Selasa, 14 September 2010

Poligami ala Negara




“Negara Republik Indonesia ini bukan milik sesuatu golongan, bukan milik sesuatu agama, bukan milik sesuatu suku, bukan milik sesuatu golongan adat-istiadat, tetapi milik kita semua dari Sabang sampai Merauke! “


- Ir.

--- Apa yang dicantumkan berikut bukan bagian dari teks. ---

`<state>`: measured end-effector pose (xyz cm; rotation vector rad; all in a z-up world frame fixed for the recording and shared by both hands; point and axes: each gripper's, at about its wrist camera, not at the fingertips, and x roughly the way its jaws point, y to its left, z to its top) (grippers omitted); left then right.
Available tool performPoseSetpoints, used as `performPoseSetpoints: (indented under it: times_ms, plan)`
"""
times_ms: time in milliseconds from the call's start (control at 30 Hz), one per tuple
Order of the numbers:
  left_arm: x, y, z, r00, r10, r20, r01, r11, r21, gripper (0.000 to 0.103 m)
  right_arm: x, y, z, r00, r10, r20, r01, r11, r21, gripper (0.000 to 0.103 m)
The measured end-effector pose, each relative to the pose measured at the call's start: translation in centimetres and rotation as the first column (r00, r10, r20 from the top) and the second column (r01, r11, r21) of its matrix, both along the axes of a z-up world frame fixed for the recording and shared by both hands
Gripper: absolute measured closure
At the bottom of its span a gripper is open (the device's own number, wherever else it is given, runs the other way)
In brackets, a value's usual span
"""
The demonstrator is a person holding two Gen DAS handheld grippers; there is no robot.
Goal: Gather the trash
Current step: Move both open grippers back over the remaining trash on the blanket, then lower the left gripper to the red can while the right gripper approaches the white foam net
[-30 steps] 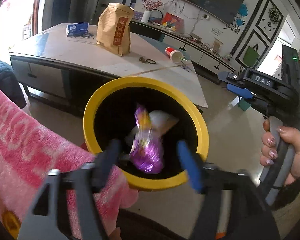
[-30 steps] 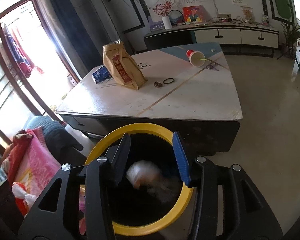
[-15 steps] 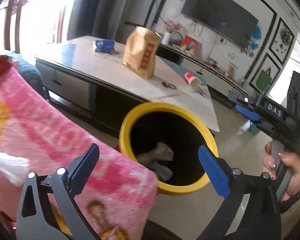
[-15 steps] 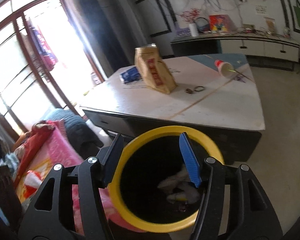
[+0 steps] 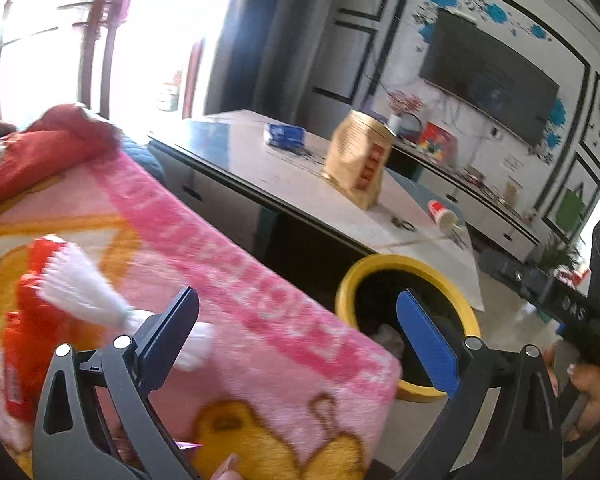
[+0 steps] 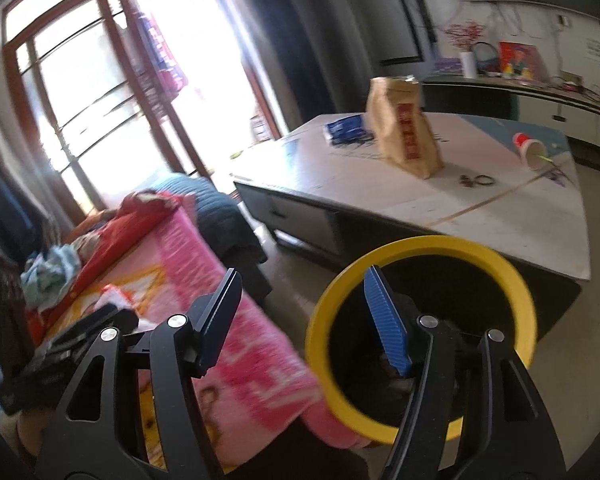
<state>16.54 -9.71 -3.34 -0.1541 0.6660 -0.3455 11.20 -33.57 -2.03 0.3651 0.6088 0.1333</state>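
1. The bin [image 6: 420,320] is round with a glossy yellow rim and a black inside; it stands on the floor between the pink blanket [image 5: 260,320] and the tabletop [image 6: 460,200].
2. Crumpled pale trash [image 5: 388,336] lies in the bin (only partly visible).
3. The left gripper [image 5: 296,336] has its fingers spread wide, holding nothing.
4. The right gripper [image 6: 304,312] has its ribbed blue fingers opening, nothing between them.
5. On the tabletop stand a creased brown paper bag [image 6: 404,136] and a tipped red cup [image 6: 530,150].
6. The blanket is fleecy.
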Motion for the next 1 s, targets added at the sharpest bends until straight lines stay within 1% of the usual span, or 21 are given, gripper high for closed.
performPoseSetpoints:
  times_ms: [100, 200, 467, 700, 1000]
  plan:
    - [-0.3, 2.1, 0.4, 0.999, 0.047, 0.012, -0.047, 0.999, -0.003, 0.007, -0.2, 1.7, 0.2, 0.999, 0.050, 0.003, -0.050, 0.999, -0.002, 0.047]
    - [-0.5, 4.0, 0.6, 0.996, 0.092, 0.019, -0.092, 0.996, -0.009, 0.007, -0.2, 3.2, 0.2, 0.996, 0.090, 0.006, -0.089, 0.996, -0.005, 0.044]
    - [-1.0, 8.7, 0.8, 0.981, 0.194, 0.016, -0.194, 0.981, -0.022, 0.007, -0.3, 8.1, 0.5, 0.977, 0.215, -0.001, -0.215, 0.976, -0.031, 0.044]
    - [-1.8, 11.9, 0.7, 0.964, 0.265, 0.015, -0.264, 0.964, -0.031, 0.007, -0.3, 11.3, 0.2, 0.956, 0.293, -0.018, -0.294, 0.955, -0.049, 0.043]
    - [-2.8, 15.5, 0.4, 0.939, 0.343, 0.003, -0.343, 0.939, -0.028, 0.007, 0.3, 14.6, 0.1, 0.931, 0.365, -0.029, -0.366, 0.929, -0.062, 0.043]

Soekarno-



Seperti menjadi kebiasaan penulis sebelum melakukan penulisan selalu menghaturkan permintaan maaf jika ada kata-kata atau tulisan yang penulis buat membuat sebagian pembaca merasa tersinggung atau penulis dianggap menista atau apalah, apa yang penulis tulis adalah murni dari pendapat penulis terkait masalah yang penulis lihat, baca dan dengar, sekali lagi maaf

Sebelum menulis penulis ingin menghaturkan turut simpati terhadap apa yang terjadi di wilayah Ciketing-Bekasi, semoga lekas sembuh dan bisa melayani kembali dan kepada pihak-pihak yang berwenang agar segera menuntaskan kejadian ini.

Hari ketiga perayaan suci umat Muslim rakyat Indonesia di kejutkan dengan peristiwa penikaman dan penganiayaan terhadap seorang warga jemaat dan juga pendeta ketika akan menuju tempat ibadah untuk melaksanakan ibadah, akibat dari peristiwa ini satu orang mengalami luka serius selebar 3cm dan mengenai organ hati sepanjang 1cm sedangkan satu orang lagi mengalami luka di bagian pelipis.

Akibat dari peristiwa ini membuat semua lapisan pejabat negara bak kebakaran jenggot dan Presiden pun memerintahkan jajarannya untuk menuntaskan peristiwa dan dalam waktu hitungan jam kabarnya sudah meminta keterangan dua orang yang terkait dengan peristiwa ini.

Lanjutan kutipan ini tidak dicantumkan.